You’ll hear a number of licks on this album that reappear in more mature fashion on ‘Years’. The opening riff on “Searchin” here for example resurfaces as a transitional bridge toward the end of the title track on ‘Years’ better amplified and better mixed, but otherwise essentially unchanged. “Sing His Song” has a very similar riff and appears twice on this compilation; once as a 1973 studio version and again on the single version that is also included as part of the 2008 Anthology reissue of ‘Years Before the Wine’ (“Thought I Heard You Calling” is also part of the bonus material on this disc).

The driving strumming that permeates “Resurrection” also gets folked up and overlaid with an Al Stewart imitation on ‘Years’ in the form of the song “Look at Me”. And there’s a demo version of “Years Before The Wine” that predates that album by a couple of years but sounds more like an unplugged version even though at least one of the guitars is electric; along with “Teenage Love” which was I believe a high-school recording by the duo in 1968 that is included as a 45rpm single with the 2006 Void Records vinyl version of ‘Years’.

There are a number of other ‘bonus’ and ‘single’ tracks here, although in reality it’s all bonus material since the record was never officially released back when the songs were recorded in the early seventies. Everett has stated the Strawbs were a major influence on the band back when they were recording this music, and I guess I can hear some of the same breezy, easygoing folksy approach that made Strawbs so appealing in their heyday.

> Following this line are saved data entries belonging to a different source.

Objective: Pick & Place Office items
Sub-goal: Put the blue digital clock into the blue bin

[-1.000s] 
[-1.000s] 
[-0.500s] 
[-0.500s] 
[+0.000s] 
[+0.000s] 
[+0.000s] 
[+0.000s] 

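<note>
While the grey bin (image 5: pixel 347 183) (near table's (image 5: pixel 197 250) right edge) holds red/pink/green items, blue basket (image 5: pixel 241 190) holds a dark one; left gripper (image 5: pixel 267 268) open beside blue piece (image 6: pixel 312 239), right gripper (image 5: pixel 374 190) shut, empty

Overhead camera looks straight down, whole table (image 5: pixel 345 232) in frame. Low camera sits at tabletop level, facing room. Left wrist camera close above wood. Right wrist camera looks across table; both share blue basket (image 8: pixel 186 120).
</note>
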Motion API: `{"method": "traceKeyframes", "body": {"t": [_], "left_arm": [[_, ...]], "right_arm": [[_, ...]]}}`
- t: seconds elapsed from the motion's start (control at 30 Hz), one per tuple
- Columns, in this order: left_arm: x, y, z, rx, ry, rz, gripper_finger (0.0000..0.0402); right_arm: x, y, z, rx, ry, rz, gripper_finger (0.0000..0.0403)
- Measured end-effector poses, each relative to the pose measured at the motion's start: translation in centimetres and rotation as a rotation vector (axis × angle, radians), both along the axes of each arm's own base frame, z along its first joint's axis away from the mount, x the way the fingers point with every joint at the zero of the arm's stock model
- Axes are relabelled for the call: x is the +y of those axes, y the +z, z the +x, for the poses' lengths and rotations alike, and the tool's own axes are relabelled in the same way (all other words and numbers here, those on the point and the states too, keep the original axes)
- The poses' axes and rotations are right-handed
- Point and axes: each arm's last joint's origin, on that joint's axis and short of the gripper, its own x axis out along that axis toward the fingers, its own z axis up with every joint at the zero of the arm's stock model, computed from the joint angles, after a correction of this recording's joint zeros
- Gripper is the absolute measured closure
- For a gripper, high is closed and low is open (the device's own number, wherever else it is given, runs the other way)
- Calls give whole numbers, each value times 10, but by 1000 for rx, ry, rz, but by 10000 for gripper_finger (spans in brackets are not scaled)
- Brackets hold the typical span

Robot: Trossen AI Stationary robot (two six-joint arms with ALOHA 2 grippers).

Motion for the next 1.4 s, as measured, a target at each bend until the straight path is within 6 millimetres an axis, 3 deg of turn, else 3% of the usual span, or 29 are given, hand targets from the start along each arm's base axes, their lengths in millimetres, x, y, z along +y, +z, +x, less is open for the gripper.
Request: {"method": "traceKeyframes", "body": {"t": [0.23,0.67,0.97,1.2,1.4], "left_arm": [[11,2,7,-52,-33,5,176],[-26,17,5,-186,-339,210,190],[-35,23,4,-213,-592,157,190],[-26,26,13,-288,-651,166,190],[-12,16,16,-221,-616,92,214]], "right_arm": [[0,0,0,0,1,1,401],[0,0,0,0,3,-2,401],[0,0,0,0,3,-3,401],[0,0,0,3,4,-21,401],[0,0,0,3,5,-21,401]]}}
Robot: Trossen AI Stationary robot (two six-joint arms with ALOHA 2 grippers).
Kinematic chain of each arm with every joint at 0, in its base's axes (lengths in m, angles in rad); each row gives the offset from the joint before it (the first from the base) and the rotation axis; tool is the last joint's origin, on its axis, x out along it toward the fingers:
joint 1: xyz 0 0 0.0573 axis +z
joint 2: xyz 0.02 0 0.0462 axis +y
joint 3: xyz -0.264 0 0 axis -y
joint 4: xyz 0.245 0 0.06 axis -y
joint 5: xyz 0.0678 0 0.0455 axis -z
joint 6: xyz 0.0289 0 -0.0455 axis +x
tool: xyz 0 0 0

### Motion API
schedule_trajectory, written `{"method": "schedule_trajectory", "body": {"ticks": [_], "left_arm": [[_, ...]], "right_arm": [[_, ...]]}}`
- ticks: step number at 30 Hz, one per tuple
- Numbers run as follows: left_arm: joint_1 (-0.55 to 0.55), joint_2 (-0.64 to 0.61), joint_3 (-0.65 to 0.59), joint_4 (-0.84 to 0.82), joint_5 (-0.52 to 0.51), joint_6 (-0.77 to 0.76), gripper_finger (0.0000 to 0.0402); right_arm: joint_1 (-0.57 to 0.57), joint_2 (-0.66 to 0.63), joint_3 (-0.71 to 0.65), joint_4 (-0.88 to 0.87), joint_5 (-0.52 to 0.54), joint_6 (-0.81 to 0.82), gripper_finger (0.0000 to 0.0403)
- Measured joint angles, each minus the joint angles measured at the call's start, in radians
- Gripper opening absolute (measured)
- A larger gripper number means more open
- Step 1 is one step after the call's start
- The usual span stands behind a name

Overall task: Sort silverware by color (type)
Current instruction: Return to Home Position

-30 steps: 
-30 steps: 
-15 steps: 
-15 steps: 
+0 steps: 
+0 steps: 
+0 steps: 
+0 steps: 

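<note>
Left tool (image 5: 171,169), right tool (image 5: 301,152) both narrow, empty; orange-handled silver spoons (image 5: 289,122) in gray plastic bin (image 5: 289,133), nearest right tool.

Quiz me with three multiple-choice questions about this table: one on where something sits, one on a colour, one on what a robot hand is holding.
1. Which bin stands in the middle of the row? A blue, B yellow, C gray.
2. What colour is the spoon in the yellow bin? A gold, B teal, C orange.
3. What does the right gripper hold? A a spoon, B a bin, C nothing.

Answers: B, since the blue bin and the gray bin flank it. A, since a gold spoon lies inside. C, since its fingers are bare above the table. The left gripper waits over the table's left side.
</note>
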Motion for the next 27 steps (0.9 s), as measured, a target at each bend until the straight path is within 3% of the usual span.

Several songs here are fairly rough, the production is predictably uneven considering the various recording sessions they came from and the relative inexperience of the musicians involved. And nothing on this record approaches the cohesive charm and appeal of ‘Years Before the Wine’. But as a period piece this is a great companion disc to ‘Years’ and a welcome inclusion in what is essentially a boxed-set of the band’s entire repertoire. If I were rating ‘Agonistes’ individually I’d say it deserves a respectful two-stars; however, as part of this set I’m going to go with four since you get the Third Estate’s best album with this rarities collection as a bonus. Well recommended to fans of creative guitar noodling and seventies West Coast-tinted folk rock.